Task to complete> The material below contains a line with "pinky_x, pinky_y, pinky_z" and a line with "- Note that". Copy exactly those two lines and all lines between them.
[Opening Task data section]
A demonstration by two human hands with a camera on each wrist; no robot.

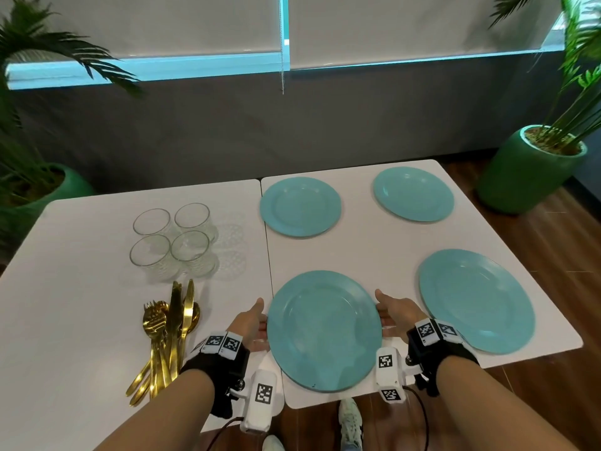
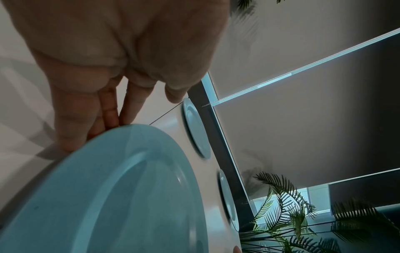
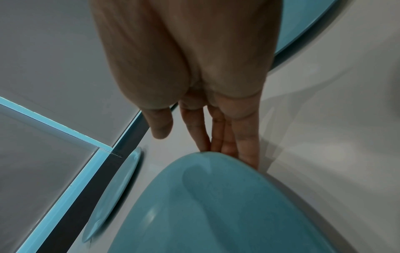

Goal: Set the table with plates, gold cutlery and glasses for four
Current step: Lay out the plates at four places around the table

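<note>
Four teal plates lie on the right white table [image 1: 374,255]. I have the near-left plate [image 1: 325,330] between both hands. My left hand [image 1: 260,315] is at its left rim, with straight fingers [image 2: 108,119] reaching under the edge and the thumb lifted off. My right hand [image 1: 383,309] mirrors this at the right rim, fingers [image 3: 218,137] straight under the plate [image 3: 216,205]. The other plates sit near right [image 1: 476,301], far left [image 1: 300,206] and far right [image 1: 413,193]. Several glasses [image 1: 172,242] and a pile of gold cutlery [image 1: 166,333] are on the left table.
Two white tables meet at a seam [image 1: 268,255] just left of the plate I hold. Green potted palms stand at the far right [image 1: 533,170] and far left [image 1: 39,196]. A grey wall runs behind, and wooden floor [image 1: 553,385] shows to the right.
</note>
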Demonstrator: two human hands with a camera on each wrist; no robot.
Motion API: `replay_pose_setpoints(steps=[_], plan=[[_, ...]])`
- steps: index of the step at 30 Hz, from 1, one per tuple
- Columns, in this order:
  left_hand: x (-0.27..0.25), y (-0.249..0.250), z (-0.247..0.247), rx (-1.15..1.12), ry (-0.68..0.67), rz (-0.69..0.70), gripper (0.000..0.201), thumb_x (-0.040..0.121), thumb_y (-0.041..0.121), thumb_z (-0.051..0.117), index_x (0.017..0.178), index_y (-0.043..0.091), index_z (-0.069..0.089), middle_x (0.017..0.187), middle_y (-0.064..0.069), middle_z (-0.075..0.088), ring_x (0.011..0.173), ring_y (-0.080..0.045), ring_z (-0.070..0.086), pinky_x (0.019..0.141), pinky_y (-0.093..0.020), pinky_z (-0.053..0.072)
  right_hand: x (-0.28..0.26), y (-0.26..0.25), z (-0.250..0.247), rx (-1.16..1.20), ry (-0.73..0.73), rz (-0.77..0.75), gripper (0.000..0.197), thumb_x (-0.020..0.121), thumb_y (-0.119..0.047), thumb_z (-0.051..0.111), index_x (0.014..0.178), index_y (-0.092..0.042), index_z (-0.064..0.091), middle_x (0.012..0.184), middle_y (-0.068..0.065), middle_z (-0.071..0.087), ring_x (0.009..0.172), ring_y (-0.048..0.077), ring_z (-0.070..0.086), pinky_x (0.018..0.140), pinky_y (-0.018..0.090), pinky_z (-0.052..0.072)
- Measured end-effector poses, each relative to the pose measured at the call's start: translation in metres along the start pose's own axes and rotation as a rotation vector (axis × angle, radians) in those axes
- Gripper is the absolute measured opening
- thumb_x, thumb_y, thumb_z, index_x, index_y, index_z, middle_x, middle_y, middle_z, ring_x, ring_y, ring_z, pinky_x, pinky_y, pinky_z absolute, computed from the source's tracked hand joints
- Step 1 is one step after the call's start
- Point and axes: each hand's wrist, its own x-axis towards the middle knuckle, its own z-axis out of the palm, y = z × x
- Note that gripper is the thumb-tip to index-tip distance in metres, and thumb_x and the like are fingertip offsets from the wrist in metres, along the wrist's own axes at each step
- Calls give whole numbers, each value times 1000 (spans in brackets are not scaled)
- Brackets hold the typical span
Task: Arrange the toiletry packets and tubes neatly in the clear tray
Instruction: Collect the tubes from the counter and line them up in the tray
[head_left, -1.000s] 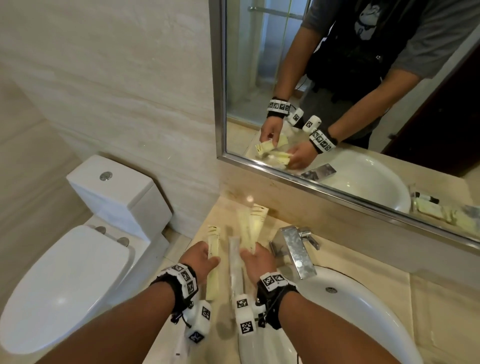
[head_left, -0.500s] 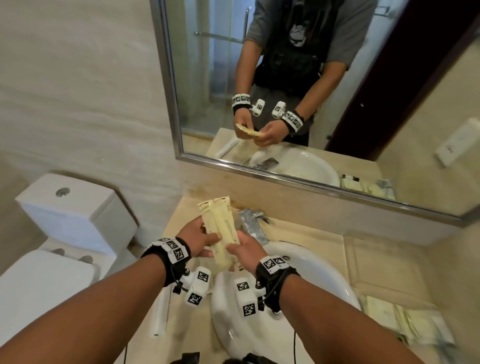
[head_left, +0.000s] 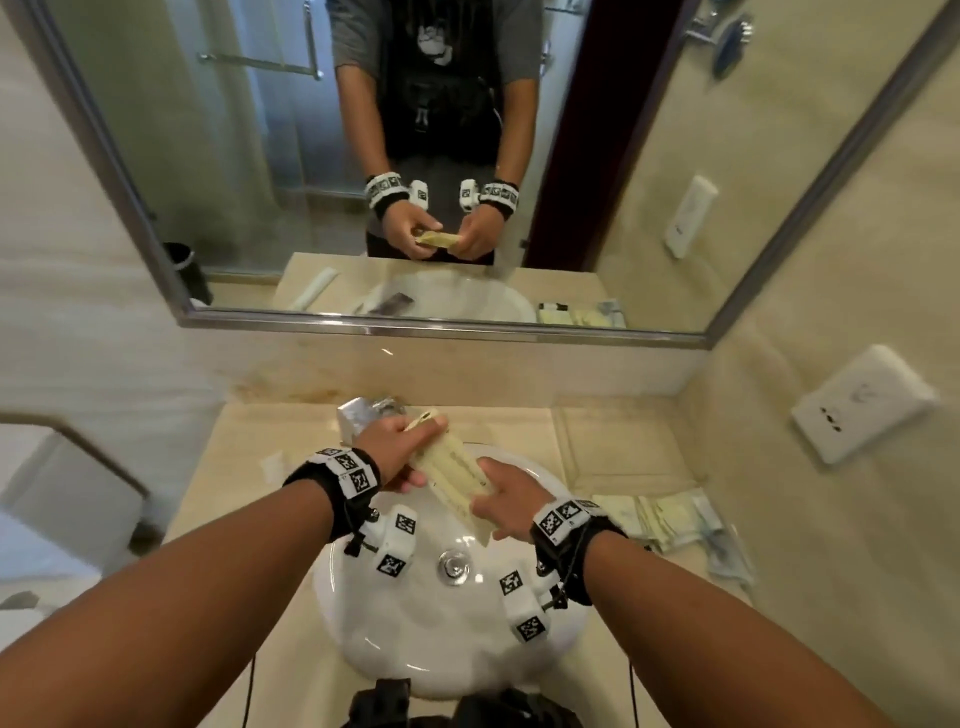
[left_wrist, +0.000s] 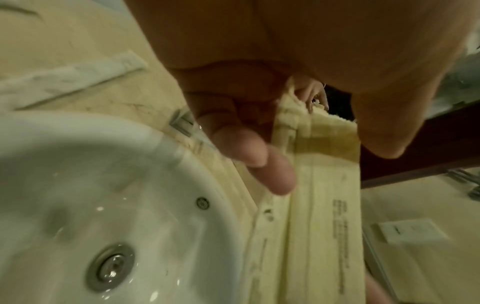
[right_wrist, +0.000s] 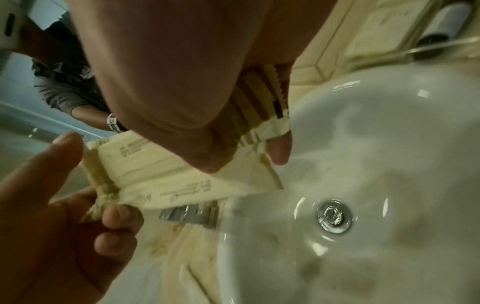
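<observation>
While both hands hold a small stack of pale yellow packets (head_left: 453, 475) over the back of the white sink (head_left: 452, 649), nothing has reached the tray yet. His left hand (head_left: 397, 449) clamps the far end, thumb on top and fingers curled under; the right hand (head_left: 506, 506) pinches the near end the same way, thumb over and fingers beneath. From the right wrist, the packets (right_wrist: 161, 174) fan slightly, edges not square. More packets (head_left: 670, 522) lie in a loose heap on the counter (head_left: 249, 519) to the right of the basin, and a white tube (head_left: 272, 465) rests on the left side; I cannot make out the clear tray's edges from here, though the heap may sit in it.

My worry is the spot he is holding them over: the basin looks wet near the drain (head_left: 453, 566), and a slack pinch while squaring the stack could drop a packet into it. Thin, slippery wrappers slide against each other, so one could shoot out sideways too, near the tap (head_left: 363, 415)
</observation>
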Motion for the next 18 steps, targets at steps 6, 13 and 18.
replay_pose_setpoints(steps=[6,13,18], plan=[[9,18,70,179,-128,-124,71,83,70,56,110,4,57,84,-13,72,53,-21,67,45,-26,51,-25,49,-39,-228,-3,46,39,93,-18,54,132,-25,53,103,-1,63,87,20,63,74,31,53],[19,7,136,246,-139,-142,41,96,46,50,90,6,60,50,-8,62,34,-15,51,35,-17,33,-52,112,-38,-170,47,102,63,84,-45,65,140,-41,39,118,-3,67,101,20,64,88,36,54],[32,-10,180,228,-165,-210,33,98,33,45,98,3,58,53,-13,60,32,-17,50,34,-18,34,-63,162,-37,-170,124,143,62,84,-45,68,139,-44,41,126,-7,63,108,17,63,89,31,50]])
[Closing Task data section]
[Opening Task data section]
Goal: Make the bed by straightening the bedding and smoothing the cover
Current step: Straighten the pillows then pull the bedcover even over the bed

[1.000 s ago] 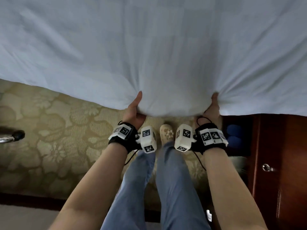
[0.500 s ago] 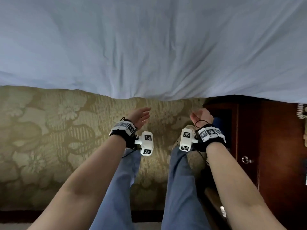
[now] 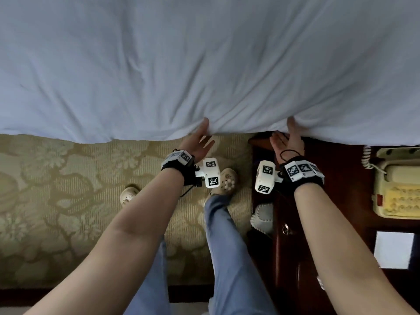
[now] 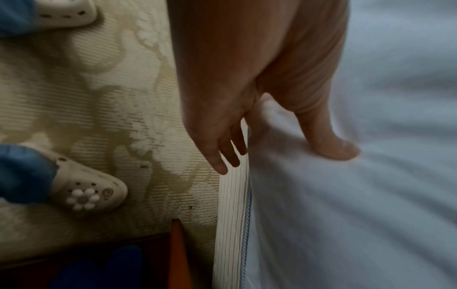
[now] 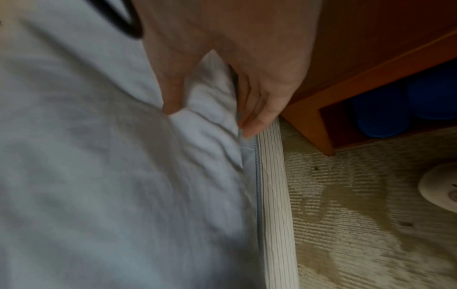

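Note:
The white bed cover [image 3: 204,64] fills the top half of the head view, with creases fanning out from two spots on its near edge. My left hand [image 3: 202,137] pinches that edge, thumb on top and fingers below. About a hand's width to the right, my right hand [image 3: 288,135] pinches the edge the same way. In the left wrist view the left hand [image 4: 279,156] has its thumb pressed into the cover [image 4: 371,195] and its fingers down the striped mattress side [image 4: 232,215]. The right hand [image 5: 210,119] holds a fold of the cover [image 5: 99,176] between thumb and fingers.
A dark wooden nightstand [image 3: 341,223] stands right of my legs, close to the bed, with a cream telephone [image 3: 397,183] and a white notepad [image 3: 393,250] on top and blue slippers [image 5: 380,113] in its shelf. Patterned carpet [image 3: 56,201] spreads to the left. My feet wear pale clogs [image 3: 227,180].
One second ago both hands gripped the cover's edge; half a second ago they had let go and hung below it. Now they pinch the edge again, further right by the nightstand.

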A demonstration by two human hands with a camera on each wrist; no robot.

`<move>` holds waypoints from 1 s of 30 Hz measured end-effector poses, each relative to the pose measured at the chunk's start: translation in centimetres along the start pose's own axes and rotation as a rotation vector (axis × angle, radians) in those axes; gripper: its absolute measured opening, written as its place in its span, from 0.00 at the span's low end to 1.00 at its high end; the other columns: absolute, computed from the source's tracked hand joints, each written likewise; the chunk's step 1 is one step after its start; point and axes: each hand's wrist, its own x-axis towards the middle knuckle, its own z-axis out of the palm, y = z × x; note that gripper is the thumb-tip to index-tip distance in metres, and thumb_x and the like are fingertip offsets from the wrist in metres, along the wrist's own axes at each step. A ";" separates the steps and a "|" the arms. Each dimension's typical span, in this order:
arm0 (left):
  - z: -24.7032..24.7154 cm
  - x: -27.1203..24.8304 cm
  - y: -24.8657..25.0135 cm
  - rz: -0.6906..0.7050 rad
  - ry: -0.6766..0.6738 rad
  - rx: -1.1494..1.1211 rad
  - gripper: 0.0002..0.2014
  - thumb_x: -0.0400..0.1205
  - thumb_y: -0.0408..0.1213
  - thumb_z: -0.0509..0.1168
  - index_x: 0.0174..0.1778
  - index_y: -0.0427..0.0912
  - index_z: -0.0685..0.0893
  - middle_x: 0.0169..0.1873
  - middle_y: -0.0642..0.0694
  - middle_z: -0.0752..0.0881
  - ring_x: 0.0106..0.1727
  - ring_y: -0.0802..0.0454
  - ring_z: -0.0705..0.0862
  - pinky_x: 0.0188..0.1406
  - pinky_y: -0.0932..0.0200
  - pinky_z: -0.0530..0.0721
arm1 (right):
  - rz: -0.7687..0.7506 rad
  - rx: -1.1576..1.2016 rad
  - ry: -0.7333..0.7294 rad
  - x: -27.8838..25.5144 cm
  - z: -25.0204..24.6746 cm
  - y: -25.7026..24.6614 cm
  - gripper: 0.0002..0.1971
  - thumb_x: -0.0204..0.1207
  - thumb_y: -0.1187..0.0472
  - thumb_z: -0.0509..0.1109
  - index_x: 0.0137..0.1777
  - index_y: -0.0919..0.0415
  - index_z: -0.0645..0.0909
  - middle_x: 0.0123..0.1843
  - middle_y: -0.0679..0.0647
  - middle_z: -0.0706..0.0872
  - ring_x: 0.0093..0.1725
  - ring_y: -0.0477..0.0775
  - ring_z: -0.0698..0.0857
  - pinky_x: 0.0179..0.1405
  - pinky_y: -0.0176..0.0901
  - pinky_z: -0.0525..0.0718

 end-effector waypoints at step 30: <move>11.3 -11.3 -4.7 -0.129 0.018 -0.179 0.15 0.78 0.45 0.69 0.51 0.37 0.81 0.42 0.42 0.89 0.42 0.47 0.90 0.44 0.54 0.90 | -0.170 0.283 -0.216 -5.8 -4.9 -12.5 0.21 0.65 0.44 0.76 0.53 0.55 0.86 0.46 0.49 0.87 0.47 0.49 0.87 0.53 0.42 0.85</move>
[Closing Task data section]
Task output>
- thumb_x, thumb_y, thumb_z, index_x, index_y, index_z, middle_x, middle_y, middle_z, ring_x, ring_y, ring_z, pinky_x, pinky_y, pinky_z absolute, computed from the source's tracked hand joints
- Step 1 is one step after the call's start
- Point and axes: each hand's wrist, its own x-axis towards the middle knuckle, its own z-axis out of the palm, y = z × x
- Note that gripper is the thumb-tip to index-tip distance in metres, and thumb_x and the like are fingertip offsets from the wrist in metres, along the wrist's own axes at each step

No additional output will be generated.